■ EXERCISE DETAILS
All that is wanted is a word-for-word copy of the data from its first line to the line containing "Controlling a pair", both included.

■ COLLECTED MATERIAL
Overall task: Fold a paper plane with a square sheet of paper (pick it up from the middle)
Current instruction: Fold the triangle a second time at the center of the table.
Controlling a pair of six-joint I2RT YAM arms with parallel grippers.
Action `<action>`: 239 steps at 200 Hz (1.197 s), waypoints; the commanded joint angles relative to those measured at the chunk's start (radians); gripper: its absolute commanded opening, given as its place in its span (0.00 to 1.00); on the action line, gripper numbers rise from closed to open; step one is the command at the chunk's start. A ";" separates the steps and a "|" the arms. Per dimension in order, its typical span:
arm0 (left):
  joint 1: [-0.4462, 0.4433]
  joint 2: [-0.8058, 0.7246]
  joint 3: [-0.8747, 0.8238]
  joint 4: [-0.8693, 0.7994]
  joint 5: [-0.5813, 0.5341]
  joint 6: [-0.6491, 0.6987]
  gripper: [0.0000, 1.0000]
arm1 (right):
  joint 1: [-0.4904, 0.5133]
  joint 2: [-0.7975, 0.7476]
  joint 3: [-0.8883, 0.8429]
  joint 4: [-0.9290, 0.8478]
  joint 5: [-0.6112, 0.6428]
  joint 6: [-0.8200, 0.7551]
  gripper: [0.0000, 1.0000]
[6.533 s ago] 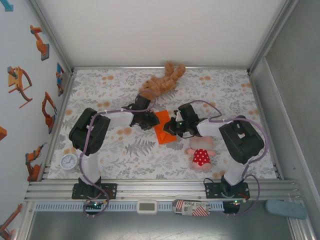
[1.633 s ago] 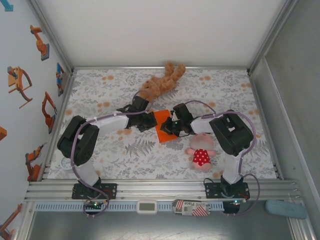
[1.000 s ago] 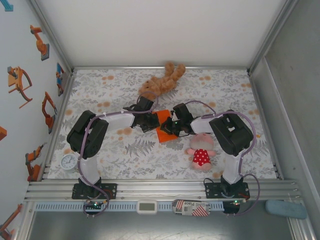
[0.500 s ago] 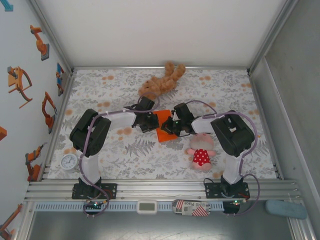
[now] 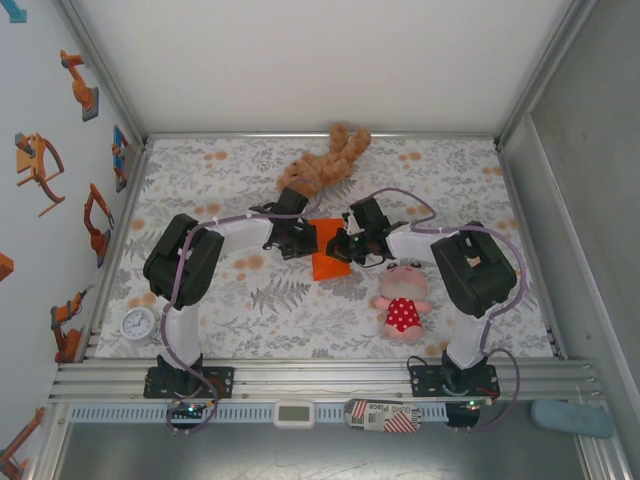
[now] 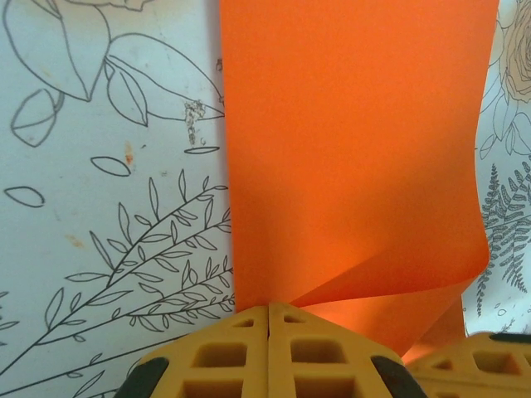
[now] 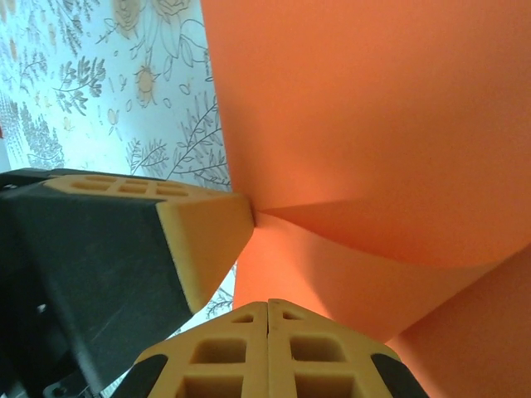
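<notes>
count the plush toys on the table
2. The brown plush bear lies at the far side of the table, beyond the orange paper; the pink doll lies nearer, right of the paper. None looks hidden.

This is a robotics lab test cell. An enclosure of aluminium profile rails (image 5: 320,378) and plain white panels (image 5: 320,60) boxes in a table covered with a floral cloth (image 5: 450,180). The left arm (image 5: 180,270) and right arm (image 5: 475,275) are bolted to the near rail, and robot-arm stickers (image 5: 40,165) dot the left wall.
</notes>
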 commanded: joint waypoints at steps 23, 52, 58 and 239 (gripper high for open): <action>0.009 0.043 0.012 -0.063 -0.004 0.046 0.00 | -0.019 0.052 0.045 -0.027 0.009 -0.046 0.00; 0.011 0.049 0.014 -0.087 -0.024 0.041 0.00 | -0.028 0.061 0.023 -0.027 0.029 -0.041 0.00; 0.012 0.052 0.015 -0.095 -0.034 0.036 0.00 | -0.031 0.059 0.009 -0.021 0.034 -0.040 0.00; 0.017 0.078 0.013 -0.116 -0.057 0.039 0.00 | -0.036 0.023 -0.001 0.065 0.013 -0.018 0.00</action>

■ OUTPUT
Overall task: Fold a paper plane with a square sheet of paper (pick it up from the middle)
Current instruction: Fold the triangle a second time at the center of the table.
Controlling a pair of six-joint I2RT YAM arms with parallel grippers.

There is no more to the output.